A ideia é um “estudo”. Né? A pressão pela volta do
ministério, porém, é real e tem fundamento na disputa pelo controle da Polícia
Federal. O cargo é cobiçado por Anderson Torres, secretário de Segurança do DF
e articulador do encontro de secretários da área com o presidente — reunião
para a qual Bolsonaro não convidou Sergio Moro, na qual sabia que se
reivindicaria o restabelecimento da pasta e cuja transmissão ao vivo autorizou.
Torres é muito próximo do ex-deputado Alberto Fraga, que é
amigo íntimo do presidente e abertamente candidato a chefe do ministério
reclamado, alguém que se sentiu à vontade em dar entrevistas desqualificando a
competência de Moro para cuidar de segurança pública. Que tal?
O jogo é feio. E o modus operandi bolsonarista,
instrumentalizando a ambição de oportunistas, é conhecido: disparar uma ideia,
distribuir recados, jogar iscas, testar reações —e depois retroceder. Esticar a
corda ventilando uma possibilidade, alcançar o pretendido — e depois
afrouxá-la. Num só lance, mede-se a reação da sociedade, especialmente da base
do bolsonarismo robustecida pelos fiéis do lavajatismo; colhe-se o alimento
decorrente do atrito com a imprensa, o presidente mobilizando seus bate-paus
para desqualificar o jornalismo que lhe reproduzira as palavras; e se difunde,
no caso, a mensagem de autoridade destinada ao ministro: “Quem manda sou eu”.
O alto grau de traição a Moro contido em Bolsonaro
simplesmente cogitar — publicamente — a recriação do ministério só pode
surpreender quem não estuda o comportamento do presidente. Moro — com projeto
de poder próprio — não teria saído do Judiciário se para comandar um Ministério
da Justiça esvaziado, sem a PF. Saiu porque Bolsonaro lhe prometera a Segurança
Pública. Considerar tirar-lhe isso é pernada per se. É também, entretanto,
produto de cálculo político; que antecipa os cenários eleitorais que passam
pela cabeça do presidente — e ele só pensa em reeleição.
Bolsonaro viu a entrevista de seu ministro ao “Roda Viva”.
Moro se comportou como político e defendeu (assim plantaram em sua cabeça)
pouco o chefe; postura autônoma a que se soma o modo independente — inegável
afronta à hierarquia — como reagiu à sanção de Bolsonaro ao juiz de garantias.
Moro se expôs nas duas ocasiões, movendo-se para se desvincular, e colheu ótima
repercussão para si. O presidente reagiu: “Você depende de mim”.

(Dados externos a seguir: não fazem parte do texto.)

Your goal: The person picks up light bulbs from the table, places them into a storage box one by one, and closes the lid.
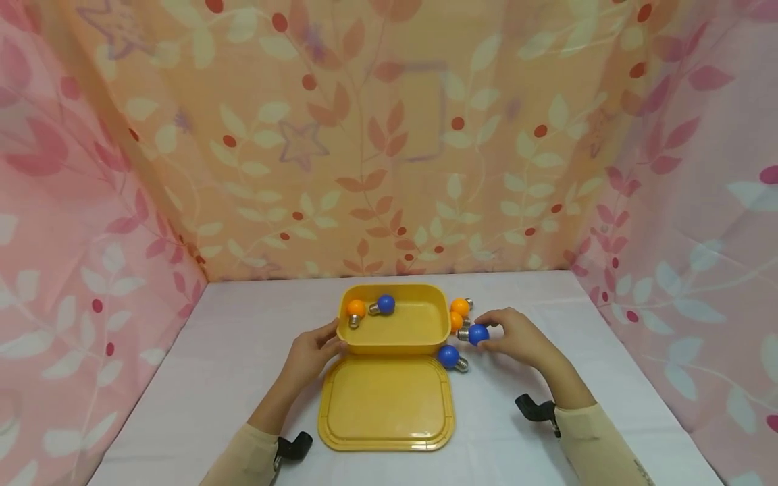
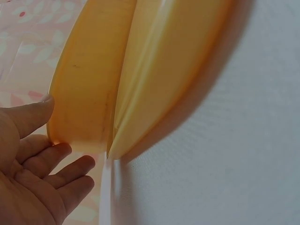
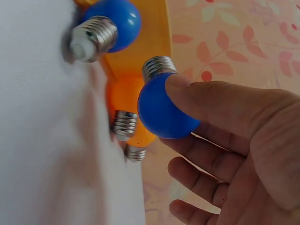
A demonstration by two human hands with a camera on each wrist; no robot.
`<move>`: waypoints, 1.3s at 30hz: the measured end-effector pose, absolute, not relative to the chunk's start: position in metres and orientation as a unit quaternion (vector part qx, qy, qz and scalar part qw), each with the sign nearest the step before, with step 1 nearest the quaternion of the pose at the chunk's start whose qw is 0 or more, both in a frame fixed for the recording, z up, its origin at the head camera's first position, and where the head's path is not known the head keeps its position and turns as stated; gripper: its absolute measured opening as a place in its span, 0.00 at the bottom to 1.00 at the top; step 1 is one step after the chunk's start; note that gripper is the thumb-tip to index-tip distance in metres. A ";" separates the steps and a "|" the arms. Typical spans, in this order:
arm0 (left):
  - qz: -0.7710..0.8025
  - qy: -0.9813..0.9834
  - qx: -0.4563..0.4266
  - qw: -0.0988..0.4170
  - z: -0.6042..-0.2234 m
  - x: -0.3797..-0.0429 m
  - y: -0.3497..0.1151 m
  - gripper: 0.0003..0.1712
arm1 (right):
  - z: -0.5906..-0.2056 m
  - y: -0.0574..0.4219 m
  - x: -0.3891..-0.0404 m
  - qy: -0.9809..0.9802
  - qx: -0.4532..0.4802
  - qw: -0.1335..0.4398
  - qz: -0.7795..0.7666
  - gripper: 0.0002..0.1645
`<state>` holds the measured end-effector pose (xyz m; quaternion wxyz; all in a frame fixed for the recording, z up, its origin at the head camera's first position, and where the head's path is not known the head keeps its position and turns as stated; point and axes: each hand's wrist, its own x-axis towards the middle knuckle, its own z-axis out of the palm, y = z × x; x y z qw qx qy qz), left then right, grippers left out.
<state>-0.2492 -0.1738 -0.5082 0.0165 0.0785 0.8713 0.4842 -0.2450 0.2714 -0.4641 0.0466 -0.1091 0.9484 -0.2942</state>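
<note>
My right hand pinches a blue light bulb between thumb and fingers, just right of the yellow box. In the right wrist view the bulb's metal screw base points up, away from the palm. My left hand touches the box's left end, its thumb at the edge and its fingers loosely extended in the left wrist view. Inside the box lie an orange bulb and another blue bulb. Two orange bulbs and a blue bulb lie against the box's right side.
A yellow lid lies flat in front of the box. White cloth covers the table. Flowered fabric hangs behind it and on both sides. Black camera mounts stick out from both sleeves.
</note>
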 end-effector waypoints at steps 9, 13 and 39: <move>0.486 0.870 0.079 0.015 -0.509 -0.248 -0.177 0.36 | -0.420 0.257 -0.272 0.952 -0.165 0.018 -0.257 0.26; 0.479 0.874 0.073 0.012 -0.510 -0.248 -0.179 0.37 | -0.401 0.242 -0.292 0.950 -0.191 0.017 -0.246 0.26; 0.492 0.868 0.062 0.029 -0.511 -0.248 -0.174 0.36 | -0.381 0.165 -0.365 0.948 -0.286 0.061 -0.125 0.19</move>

Interessante, no entanto, é refletir sobre o que pensará
Moro a propósito dessa dependência: “Eu ainda dependo de você”. O ministro sabe
que seu horizonte se expandiu para além de uma cadeira no Supremo. Ademais, já
tem — entre outros — um “In Fux we trust” naquele tribunal.
Tendemos a nos ater somente ao que perderia Moro deixando o
governo. Mas quem pode imaginar as consequências para o governo de perdê-lo?
Bolsonaro foi eleito; aquele que soube captar eleitoralmente
o espírito do tempo lavajatista e se posicionar como a exceção numa classe
política criminalizada. O espírito do tempo, contudo, é Moro. Bolsonaro é
expressão retórica do combate à corrupção.
Moro, valor absoluto, é o combate à corrupção; o indivíduo,
aquele que prendeu Lula, que encarna o sentimento de vingança do brasileiro
contra um sistema que considera bandido e opressor.
Moro, o justiceiro, é a face do combate à corrupção como a
salvação do país; e a corrupção, segundo exprime o povo, é o maior problema do
Brasil. Moro tudo pode. Bolsonaro é aquele que pode trair — alô, Flávio! — o
conjunto de desejos que o elegeu.
Há uma dinâmica espiritual autoritária — a mesma de 2018 —
condicionando esse tabuleiro. Essa dinâmica ora trabalha por Moro. Por
Bolsonaro, registre-se, trabalha Paulo Guedes. O símbolo Moro, ícone
jacobinista, é uma ameaça ao presidente. A rigor, e as pesquisas de
popularidade assim indicam, a cada vez que Bolsonaro faz gesto percebido como
hostil a seu compromisso com o combate à corrupção, tal gesto é também
percebido como uma traição a Moro, que cresce.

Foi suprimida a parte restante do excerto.